CAIRO: A senior figure in the armed wing of Hamas was among seven people killed on Thursday in a pair ​of Israeli airstrikes in Deir Al-Balah in the central Gaza Strip, a Hamas source said.
The Israeli military did not immediately respond to requests for comment on the incident. The Hamas source said one of the dead was Mohammed Al-Holy, a local commander in the group’s armed wing in Deir Al-Balah.
Hamas condemned the ‌strikes on ‌the Al-Holy family, in a statement ‌that ⁠did ​not mention ‌Mohammed or his role in the group. It accused Israel of violating the ceasefire deal in place since October, and attempting to reignite the conflict.
Health officials said the six other dead in the incident included a 16-year-old.
Israel and Hamas have traded blame for violations of the ceasefire ⁠and remain far apart from each other on key issues, despite ‌the United States announcing the start ‍of the agreement’s second phase ‍on Wednesday.
More than 400 Palestinians and three Israeli ‍soldiers have been reported killed since the ceasefire took effect in October.

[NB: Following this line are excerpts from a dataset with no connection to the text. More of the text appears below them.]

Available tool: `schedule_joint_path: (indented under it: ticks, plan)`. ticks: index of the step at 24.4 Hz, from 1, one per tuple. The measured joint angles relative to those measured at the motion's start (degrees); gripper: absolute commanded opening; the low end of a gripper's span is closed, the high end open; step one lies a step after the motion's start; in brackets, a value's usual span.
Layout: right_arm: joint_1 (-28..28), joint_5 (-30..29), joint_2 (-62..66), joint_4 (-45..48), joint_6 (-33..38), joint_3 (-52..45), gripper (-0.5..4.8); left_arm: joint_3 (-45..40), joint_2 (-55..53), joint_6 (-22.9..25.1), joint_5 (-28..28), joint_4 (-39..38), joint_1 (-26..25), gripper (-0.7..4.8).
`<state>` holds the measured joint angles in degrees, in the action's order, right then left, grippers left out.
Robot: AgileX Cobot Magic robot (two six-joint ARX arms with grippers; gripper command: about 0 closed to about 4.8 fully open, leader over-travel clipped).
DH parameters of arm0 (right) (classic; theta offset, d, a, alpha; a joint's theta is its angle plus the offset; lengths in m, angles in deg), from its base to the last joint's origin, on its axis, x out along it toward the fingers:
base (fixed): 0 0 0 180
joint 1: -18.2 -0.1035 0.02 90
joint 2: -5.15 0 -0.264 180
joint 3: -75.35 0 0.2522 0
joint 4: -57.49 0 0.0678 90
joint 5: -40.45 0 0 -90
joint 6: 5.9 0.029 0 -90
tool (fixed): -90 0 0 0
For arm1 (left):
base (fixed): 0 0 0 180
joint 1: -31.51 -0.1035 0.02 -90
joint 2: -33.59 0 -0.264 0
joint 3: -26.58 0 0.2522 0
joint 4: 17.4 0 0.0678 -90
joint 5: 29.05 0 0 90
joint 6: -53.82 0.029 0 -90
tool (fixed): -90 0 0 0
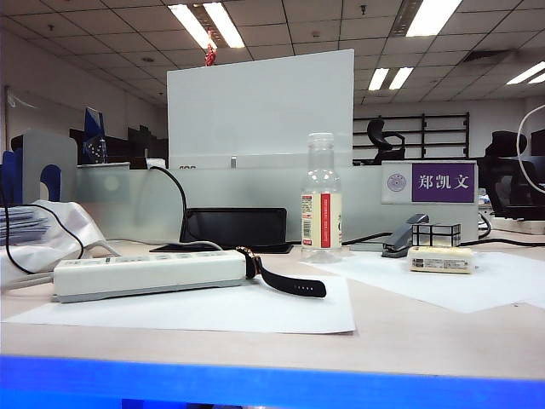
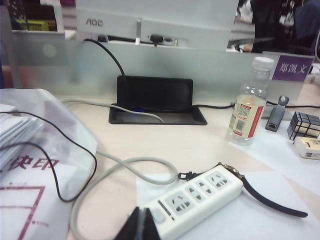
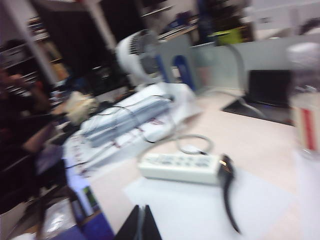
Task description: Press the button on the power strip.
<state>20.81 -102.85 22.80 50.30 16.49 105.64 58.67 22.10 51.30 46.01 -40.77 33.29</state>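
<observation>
The left gripper [image 2: 141,224], fingers pressed together and holding nothing, hangs right at the cable end of the power strip [image 2: 192,201], whose button [image 2: 158,215] sits just at its 1 o'clock. The strip lies on white paper on the table's left side, its long axis running from the gripper toward 2 o'clock, a watch [image 2: 260,192] touching the far end. The right gripper [image 3: 139,223], also closed and empty, hangs well apart from the strip; the left looks far nearer.
</observation>
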Motion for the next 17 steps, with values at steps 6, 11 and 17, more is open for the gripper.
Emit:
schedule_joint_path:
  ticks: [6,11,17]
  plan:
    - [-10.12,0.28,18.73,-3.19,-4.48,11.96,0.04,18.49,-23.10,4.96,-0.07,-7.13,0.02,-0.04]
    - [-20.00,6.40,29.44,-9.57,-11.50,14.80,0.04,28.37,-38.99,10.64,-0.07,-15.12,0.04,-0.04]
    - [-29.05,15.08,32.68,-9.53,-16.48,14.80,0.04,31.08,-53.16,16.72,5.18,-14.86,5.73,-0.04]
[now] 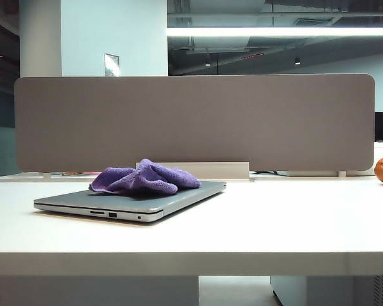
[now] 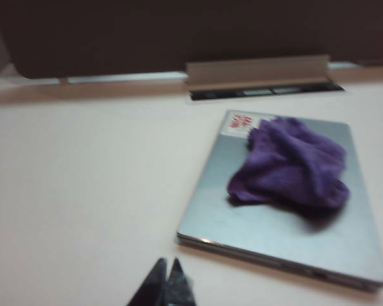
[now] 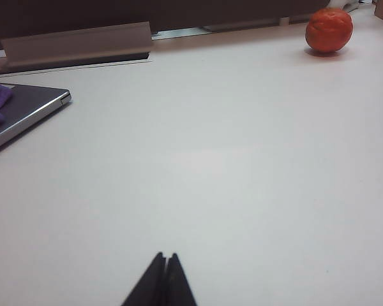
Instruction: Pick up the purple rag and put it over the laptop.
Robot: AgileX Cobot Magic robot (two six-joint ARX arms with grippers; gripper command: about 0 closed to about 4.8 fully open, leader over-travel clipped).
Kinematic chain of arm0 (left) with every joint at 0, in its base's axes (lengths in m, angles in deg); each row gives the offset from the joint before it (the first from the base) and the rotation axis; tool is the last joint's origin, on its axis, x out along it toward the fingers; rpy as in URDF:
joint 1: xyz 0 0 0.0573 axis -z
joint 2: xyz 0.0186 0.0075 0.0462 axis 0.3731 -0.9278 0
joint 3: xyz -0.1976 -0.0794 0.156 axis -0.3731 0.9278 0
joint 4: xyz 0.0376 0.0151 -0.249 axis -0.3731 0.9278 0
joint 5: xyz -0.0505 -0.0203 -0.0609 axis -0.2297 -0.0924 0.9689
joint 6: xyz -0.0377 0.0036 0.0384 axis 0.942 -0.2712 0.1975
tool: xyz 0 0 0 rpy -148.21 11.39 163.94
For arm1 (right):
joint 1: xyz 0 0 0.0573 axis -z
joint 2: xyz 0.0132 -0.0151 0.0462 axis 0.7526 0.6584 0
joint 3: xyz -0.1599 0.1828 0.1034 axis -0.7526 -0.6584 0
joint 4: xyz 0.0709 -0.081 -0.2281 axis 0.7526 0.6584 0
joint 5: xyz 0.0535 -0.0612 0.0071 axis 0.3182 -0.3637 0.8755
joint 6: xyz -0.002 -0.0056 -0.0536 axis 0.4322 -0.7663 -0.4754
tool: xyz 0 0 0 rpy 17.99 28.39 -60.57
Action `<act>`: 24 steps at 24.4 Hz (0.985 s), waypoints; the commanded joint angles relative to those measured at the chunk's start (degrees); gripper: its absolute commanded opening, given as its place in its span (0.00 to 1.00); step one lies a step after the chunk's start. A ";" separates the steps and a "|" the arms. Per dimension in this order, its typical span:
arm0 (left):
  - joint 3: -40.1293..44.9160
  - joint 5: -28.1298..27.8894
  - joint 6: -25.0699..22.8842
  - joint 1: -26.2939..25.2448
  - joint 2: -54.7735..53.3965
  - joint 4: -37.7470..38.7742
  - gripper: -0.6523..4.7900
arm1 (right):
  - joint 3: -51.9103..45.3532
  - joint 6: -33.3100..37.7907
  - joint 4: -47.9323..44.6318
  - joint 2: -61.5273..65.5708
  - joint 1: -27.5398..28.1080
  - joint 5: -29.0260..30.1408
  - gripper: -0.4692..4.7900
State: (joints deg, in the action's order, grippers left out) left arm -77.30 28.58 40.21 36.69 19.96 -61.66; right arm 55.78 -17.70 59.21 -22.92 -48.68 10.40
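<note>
A crumpled, fuzzy lavender-purple cloth rag (image 1: 145, 178) lies bunched on the closed lid of a thin silver-grey laptop (image 1: 131, 202), which rests flat on a white table (image 1: 274, 217). The left gripper (image 2: 167, 273) hangs over bare table near the laptop's front edge, fingertips pressed together, holding nothing. The right gripper (image 3: 164, 264) is likewise closed and empty, well apart from a round orange fruit (image 3: 329, 29) by the grey divider panel (image 1: 191, 121).

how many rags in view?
1. The purple rag lies bunched on the closed laptop, toward its back half, leaving the front of the lid bare. No other rag shows in any view; the partition hides whatever is behind it.
</note>
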 commanded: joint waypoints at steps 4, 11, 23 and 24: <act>8.76 6.23 0.17 -8.20 6.71 -13.20 0.11 | -0.22 -0.17 -0.79 -0.04 -0.02 -0.02 0.13; 13.68 8.66 0.37 -13.00 11.82 -16.00 0.11 | -0.22 -0.17 -0.81 -0.04 -0.02 -0.02 0.13; 18.58 8.79 0.39 -14.16 15.98 -16.63 0.11 | -0.22 -0.17 -0.79 -0.04 -0.02 -0.02 0.13; 18.56 8.76 0.35 -14.19 16.04 -16.52 0.11 | -0.22 -0.17 -0.79 -0.04 -0.02 0.00 0.13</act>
State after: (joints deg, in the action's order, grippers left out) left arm -58.55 37.08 40.41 22.61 35.96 -77.20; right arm 55.78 -17.70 59.21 -22.92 -48.68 10.42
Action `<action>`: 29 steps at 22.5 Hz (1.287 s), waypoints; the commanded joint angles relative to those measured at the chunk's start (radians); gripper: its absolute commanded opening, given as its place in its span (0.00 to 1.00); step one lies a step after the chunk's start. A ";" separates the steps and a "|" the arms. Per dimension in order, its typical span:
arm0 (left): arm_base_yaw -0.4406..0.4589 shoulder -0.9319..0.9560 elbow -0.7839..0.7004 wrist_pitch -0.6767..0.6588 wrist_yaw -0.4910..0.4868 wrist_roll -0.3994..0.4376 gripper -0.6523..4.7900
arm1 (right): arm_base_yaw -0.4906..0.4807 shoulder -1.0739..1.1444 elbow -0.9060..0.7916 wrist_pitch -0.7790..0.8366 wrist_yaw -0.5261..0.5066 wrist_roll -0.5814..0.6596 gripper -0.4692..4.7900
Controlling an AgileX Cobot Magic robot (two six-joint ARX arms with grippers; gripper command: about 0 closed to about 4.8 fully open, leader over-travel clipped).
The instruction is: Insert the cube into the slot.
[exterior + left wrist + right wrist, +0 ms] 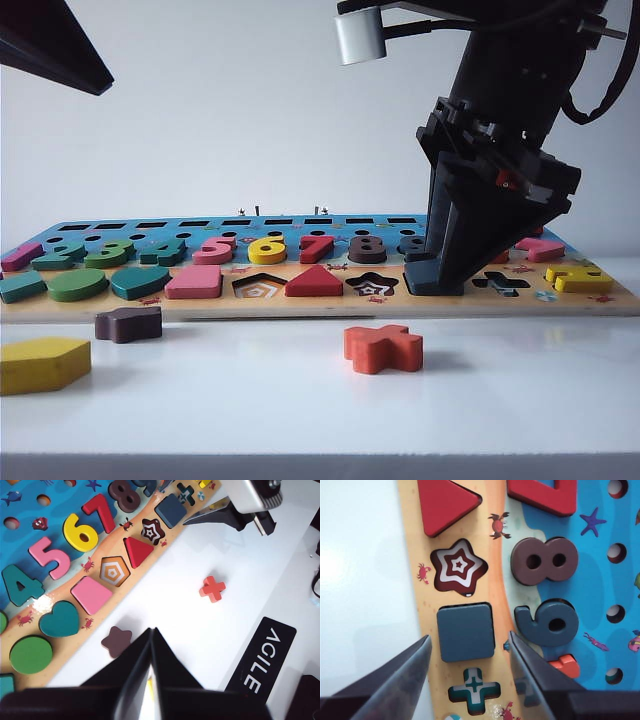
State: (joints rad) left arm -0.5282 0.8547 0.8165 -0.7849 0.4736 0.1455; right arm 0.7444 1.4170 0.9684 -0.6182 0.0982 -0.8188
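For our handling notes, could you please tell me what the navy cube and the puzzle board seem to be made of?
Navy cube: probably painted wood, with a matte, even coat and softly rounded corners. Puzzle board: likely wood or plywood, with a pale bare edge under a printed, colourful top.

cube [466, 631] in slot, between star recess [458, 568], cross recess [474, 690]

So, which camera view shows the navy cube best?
The right wrist view: the cube fills its slot, seen from above between the open right pincer. The left wrist view shows it small and far; the exterior view hides it behind the pincer.
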 commanded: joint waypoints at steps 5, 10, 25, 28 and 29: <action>0.000 0.000 0.004 0.010 0.020 0.004 0.15 | 0.002 -0.082 0.004 0.035 0.000 0.081 0.63; 0.000 0.000 0.004 0.010 0.024 0.005 0.15 | 0.002 -0.127 0.004 0.033 0.013 0.120 0.54; 0.000 0.001 0.004 0.010 0.023 0.004 0.15 | -0.010 -0.105 -0.004 -0.050 0.010 0.450 0.07; 0.000 0.001 0.004 0.010 0.024 0.004 0.15 | -0.012 -0.082 -0.004 -0.072 0.010 0.484 0.07; 0.000 0.001 0.004 0.010 0.023 0.004 0.15 | -0.013 -0.080 -0.005 -0.072 0.011 0.486 0.07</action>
State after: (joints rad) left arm -0.5282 0.8547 0.8165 -0.7830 0.4892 0.1459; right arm 0.7303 1.3399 0.9607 -0.6930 0.1081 -0.3454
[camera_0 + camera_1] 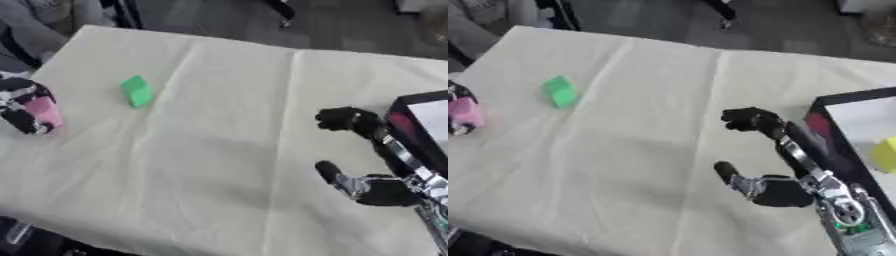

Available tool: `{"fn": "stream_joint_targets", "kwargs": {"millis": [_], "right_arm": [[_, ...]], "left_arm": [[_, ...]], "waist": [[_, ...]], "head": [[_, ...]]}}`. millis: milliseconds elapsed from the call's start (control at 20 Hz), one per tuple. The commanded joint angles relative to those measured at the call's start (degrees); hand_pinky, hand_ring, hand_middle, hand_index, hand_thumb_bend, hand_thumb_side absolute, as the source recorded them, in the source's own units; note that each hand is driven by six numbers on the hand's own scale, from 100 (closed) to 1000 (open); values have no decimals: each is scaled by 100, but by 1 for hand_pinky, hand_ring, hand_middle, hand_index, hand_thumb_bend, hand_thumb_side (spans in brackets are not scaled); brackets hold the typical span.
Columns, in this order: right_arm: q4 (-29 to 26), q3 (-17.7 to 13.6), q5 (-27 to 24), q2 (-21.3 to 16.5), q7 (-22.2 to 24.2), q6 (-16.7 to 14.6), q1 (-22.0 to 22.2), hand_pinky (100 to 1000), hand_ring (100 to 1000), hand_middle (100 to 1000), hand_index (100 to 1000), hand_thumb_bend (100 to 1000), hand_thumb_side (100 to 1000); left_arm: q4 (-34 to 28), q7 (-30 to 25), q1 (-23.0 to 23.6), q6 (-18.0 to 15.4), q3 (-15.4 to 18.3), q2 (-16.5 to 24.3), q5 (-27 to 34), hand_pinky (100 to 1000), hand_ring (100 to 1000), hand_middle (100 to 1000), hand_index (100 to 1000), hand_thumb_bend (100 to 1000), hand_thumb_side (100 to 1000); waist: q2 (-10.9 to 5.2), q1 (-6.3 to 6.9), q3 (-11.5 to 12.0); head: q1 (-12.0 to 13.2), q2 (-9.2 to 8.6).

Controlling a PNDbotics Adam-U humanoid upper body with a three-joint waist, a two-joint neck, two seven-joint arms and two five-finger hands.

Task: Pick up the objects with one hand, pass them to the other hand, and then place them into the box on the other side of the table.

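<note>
A green block [136, 91] lies on the cream tablecloth at the far left. At the left edge my left hand [16, 119] is shut on a pink object [41, 110], held just above the cloth. On the right, my right hand [776, 192] hovers over the table next to the black box [833, 142], with its fingers [750, 120] stretched forward, its thumb [726, 172] spread to the side, and nothing in it. A yellow object [884, 152] lies inside the box on its white floor.
The table [219, 150] is covered by a creased cream cloth. Its near edge runs along the lower left, and dark floor lies beyond the far edge. Grey cloth shows at the upper left corner.
</note>
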Motion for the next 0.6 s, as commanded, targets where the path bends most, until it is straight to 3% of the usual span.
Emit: {"fn": "stream_joint_targets", "kwargs": {"millis": [50,400,600], "right_arm": [[-117,-6,-18,-39,13,-14,-48,819,789,789,879,323,449],[-137,-13,-8,-44,12,-22,-55,819,787,786,879,323,447],[-207,2,24,-51,45,-47,-94,819,789,786,880,333,442]], "left_arm": [[-376,146,-28,67,138,402,157,716,478,434,637,150,100],[-1706,494,81,58,272,429,732,704,453,401,599,133,100],[-2657,647,105,-17,123,144,1391,704,452,398,592,111,100]], "waist": [[-94,-8,8],[-128,9,-7],[-160,-10,-33]], "head": [[-46,-9],[-297,-9],[-476,-9]]}}
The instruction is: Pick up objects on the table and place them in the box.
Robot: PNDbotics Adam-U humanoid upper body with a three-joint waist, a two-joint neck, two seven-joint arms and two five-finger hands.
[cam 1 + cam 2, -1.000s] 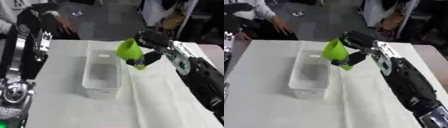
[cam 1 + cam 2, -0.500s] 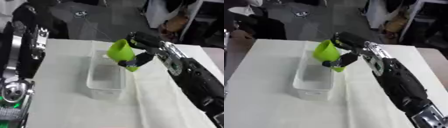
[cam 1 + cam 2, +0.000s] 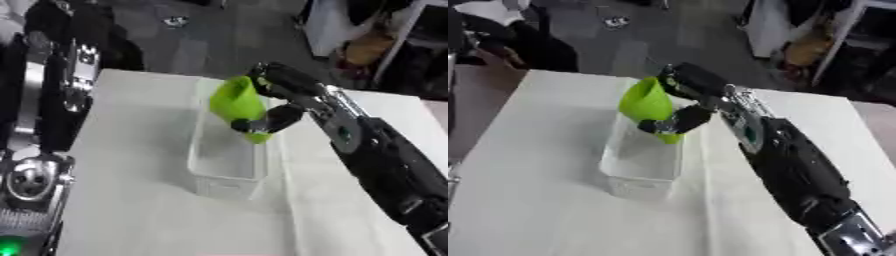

Israel has razed buildings and ordered residents out of more than half of Gaza where its troops remain. Nearly ​all of the territory’s more than 2 million people now live in makeshift homes or damaged buildings ⁠in a sliver of territory where Israeli troops have withdrawn and Hamas has reasserted control.
The United Nations children’s agency said on Tuesday that over 100 children have been killed in Gaza since the ceasefire, including victims of drone and quadcopter attacks.
Israel launched its operations in Gaza in the wake of an attack by Hamas-led fighters in October 2023 which killed 1,200 people, according to Israeli tallies. Israel’s assault has killed 71,000 people, according to ‌health authorities in the strip, and left much of Gaza in ruins.